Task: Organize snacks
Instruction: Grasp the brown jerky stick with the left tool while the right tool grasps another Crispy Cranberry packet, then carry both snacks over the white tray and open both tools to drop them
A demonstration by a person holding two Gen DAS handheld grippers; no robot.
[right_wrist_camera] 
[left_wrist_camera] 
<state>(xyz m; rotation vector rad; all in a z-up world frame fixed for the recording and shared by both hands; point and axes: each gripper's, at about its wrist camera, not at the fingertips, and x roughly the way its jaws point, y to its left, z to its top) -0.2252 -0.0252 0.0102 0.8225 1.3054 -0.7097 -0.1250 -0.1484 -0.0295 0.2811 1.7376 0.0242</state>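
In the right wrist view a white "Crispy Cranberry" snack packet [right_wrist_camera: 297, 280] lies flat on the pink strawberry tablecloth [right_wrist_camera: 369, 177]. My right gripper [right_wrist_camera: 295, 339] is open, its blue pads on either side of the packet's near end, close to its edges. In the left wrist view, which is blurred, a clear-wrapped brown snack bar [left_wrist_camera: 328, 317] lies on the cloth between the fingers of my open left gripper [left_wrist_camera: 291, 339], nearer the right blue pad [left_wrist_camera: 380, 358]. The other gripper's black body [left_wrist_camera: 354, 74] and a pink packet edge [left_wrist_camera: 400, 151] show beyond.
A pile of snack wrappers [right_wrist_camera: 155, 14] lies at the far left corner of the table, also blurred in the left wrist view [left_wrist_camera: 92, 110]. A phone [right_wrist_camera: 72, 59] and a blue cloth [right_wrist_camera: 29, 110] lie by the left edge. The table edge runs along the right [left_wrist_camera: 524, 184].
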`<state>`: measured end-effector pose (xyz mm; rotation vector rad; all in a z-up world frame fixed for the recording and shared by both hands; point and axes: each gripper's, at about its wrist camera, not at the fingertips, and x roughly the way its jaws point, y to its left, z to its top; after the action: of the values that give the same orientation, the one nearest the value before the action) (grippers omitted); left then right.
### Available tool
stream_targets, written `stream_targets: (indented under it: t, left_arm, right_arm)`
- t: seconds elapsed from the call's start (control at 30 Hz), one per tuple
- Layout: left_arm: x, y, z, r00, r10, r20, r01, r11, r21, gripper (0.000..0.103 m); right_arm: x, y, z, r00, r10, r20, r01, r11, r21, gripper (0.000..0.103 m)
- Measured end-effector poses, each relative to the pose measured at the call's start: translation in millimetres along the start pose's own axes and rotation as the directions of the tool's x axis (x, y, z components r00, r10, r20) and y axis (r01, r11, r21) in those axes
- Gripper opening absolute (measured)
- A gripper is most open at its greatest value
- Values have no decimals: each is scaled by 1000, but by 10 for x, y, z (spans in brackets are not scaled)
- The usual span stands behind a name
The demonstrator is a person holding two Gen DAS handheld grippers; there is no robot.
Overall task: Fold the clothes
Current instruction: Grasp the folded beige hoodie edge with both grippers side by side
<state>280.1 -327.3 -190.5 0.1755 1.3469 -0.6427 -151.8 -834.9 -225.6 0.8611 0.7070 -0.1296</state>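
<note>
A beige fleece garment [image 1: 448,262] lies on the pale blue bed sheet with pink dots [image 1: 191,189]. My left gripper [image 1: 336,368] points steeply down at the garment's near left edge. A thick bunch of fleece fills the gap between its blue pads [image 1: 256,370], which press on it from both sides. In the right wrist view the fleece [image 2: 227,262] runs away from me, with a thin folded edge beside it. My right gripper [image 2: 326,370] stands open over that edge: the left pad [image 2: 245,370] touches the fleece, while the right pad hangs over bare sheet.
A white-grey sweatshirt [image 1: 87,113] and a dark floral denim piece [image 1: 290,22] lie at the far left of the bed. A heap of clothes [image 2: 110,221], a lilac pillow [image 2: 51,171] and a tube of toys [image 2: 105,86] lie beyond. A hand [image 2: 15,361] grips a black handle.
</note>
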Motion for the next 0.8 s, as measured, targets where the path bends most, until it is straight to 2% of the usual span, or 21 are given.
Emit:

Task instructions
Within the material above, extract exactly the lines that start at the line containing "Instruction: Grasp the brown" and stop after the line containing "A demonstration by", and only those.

Response box
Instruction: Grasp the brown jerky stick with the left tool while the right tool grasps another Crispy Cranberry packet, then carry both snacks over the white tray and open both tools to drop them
A demonstration by a person holding two Gen DAS handheld grippers; no robot.

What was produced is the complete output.